Nothing is needed except the lines below that run from the one with "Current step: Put" through the one with "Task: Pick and", repeated exactly.

[Collection entries]

######

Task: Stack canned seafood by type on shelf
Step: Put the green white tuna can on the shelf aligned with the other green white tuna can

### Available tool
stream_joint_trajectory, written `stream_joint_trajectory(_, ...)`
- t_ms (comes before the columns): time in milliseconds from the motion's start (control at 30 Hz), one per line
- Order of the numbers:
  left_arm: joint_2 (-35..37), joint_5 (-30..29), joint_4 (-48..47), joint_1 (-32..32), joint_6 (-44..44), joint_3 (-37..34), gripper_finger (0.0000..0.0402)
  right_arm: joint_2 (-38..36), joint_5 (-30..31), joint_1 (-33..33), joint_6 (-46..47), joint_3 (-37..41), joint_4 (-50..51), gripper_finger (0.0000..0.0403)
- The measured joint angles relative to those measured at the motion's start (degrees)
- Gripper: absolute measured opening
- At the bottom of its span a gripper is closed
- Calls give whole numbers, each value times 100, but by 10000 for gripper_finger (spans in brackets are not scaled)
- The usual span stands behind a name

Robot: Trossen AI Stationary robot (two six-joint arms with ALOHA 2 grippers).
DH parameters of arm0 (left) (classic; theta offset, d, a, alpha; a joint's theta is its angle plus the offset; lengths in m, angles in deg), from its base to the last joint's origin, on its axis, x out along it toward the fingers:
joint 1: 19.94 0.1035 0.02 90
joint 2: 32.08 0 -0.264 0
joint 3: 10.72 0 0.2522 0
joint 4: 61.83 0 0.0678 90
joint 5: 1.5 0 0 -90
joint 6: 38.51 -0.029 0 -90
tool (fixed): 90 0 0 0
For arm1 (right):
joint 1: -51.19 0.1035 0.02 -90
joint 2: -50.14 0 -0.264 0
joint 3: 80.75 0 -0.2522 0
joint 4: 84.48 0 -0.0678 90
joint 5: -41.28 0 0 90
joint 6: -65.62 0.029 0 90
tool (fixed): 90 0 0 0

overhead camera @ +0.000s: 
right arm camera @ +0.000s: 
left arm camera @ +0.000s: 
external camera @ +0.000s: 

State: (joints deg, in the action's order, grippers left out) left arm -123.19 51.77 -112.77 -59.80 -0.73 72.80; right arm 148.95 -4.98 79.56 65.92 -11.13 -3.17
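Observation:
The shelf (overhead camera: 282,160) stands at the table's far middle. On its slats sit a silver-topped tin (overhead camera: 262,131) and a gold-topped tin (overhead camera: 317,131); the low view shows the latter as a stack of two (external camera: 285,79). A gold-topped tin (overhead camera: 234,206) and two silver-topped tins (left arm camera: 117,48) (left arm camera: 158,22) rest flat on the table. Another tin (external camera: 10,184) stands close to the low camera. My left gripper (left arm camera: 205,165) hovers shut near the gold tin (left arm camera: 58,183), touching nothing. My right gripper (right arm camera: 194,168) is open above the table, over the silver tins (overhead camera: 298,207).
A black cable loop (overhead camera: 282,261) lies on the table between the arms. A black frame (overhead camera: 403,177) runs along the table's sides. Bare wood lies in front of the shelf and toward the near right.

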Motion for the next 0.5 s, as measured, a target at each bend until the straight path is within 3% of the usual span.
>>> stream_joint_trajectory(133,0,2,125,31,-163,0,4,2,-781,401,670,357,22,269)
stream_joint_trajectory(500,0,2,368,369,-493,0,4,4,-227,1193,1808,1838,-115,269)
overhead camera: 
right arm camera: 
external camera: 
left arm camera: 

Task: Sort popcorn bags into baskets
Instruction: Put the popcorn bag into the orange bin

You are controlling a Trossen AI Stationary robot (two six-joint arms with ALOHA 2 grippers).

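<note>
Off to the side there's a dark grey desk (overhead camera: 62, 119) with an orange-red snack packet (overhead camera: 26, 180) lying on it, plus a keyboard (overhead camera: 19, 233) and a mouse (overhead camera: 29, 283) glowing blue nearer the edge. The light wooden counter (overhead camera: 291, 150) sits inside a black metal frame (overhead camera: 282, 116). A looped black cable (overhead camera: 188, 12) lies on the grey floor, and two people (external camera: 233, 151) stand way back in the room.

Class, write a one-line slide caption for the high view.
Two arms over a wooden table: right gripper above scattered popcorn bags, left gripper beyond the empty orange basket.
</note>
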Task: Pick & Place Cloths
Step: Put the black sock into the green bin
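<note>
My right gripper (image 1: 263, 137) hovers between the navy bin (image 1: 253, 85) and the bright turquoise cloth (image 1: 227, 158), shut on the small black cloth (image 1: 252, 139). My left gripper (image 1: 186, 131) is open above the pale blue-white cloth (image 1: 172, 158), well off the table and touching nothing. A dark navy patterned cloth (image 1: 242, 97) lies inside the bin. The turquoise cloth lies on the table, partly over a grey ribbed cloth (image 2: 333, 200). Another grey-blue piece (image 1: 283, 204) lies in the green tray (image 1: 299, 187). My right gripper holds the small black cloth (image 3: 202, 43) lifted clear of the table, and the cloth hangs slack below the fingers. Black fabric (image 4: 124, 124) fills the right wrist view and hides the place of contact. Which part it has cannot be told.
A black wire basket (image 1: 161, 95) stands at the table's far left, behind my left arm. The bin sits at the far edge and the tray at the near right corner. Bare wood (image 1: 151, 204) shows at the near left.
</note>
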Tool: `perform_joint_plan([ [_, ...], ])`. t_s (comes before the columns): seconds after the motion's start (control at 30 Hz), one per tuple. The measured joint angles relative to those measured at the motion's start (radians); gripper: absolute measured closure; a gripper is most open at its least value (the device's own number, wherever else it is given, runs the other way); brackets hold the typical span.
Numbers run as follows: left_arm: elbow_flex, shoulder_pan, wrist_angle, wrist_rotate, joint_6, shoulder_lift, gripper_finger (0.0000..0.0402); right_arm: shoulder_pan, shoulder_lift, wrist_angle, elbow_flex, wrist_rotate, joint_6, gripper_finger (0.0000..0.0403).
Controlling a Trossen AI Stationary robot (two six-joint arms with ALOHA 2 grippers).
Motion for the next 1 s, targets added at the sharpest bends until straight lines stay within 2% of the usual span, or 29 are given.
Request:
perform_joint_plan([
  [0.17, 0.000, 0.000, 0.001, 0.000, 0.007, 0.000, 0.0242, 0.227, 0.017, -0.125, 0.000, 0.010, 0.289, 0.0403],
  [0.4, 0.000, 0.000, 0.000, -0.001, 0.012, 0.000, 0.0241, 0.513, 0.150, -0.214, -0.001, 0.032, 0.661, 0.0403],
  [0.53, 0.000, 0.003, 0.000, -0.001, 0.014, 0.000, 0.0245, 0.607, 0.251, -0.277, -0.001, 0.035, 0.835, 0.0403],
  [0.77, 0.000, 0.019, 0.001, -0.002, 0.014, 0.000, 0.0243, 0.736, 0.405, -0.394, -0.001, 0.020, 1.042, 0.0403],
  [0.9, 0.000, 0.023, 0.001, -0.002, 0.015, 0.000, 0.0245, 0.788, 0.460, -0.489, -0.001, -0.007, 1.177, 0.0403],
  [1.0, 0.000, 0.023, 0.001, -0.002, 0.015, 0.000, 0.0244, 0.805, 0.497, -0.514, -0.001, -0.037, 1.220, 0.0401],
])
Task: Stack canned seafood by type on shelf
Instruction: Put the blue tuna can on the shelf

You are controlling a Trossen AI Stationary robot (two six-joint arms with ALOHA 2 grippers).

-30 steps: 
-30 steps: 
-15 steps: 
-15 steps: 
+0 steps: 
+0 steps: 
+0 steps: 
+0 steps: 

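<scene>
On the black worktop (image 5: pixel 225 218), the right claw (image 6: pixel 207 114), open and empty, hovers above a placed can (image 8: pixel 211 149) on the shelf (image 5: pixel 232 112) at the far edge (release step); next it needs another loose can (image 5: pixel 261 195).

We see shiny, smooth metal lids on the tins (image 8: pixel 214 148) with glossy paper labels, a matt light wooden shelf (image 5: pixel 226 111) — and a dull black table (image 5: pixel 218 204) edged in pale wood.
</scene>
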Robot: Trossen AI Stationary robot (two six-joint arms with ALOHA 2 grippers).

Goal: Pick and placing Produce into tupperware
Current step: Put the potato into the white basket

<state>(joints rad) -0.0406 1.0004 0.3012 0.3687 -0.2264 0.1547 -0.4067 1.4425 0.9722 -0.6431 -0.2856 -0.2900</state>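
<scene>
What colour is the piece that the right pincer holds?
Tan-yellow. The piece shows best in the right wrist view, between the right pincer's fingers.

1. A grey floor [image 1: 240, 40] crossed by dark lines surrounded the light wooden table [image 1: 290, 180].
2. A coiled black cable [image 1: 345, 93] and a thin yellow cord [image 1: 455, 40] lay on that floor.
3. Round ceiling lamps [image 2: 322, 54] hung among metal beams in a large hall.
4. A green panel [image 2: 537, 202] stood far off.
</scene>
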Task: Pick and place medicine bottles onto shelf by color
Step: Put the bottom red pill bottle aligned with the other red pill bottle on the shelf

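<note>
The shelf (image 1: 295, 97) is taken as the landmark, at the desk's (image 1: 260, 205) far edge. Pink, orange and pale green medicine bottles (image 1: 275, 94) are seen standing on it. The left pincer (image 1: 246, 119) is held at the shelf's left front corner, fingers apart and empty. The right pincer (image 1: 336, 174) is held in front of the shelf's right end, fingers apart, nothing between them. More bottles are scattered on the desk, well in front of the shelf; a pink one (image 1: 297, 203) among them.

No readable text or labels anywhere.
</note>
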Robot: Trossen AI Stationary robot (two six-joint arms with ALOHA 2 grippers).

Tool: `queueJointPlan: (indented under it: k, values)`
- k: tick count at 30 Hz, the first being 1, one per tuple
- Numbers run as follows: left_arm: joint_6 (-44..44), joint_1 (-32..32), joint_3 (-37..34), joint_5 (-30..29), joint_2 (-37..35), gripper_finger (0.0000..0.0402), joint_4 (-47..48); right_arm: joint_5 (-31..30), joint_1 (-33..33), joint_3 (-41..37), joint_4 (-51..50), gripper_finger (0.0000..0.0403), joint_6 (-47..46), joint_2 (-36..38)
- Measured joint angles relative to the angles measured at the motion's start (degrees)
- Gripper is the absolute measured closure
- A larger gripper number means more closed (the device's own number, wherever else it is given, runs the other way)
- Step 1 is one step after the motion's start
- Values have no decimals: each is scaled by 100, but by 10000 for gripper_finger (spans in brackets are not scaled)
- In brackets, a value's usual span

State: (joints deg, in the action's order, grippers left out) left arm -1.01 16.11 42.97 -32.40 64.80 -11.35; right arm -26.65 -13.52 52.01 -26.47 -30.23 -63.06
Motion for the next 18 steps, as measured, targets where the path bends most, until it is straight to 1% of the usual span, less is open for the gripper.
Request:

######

*EXERCISE ANSWER*
Current step: Put the potato into the white basket

<state>(joints rad) -0.0406 1.0004 0.3012 0.3687 -0.2264 0.1547 -0.4067 1.4425 0.9722 -0.6431 -0.2856 -0.2900</state>
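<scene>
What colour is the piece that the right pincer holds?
Tan-yellow. The piece shows best in the right wrist view, between the right pincer's fingers.

1. A grey floor [image 1: 240, 40] crossed by dark lines surrounded the light wooden table [image 1: 290, 180].
2. A coiled black cable [image 1: 345, 93] and a thin yellow cord [image 1: 455, 40] lay on that floor.
3. Round ceiling lamps [image 2: 322, 54] hung among metal beams in a large hall.
4. A green panel [image 2: 537, 202] stood far off.
</scene>
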Task: Pick and place medicine bottles onto shelf by color

Fully answered, the exercise is complete.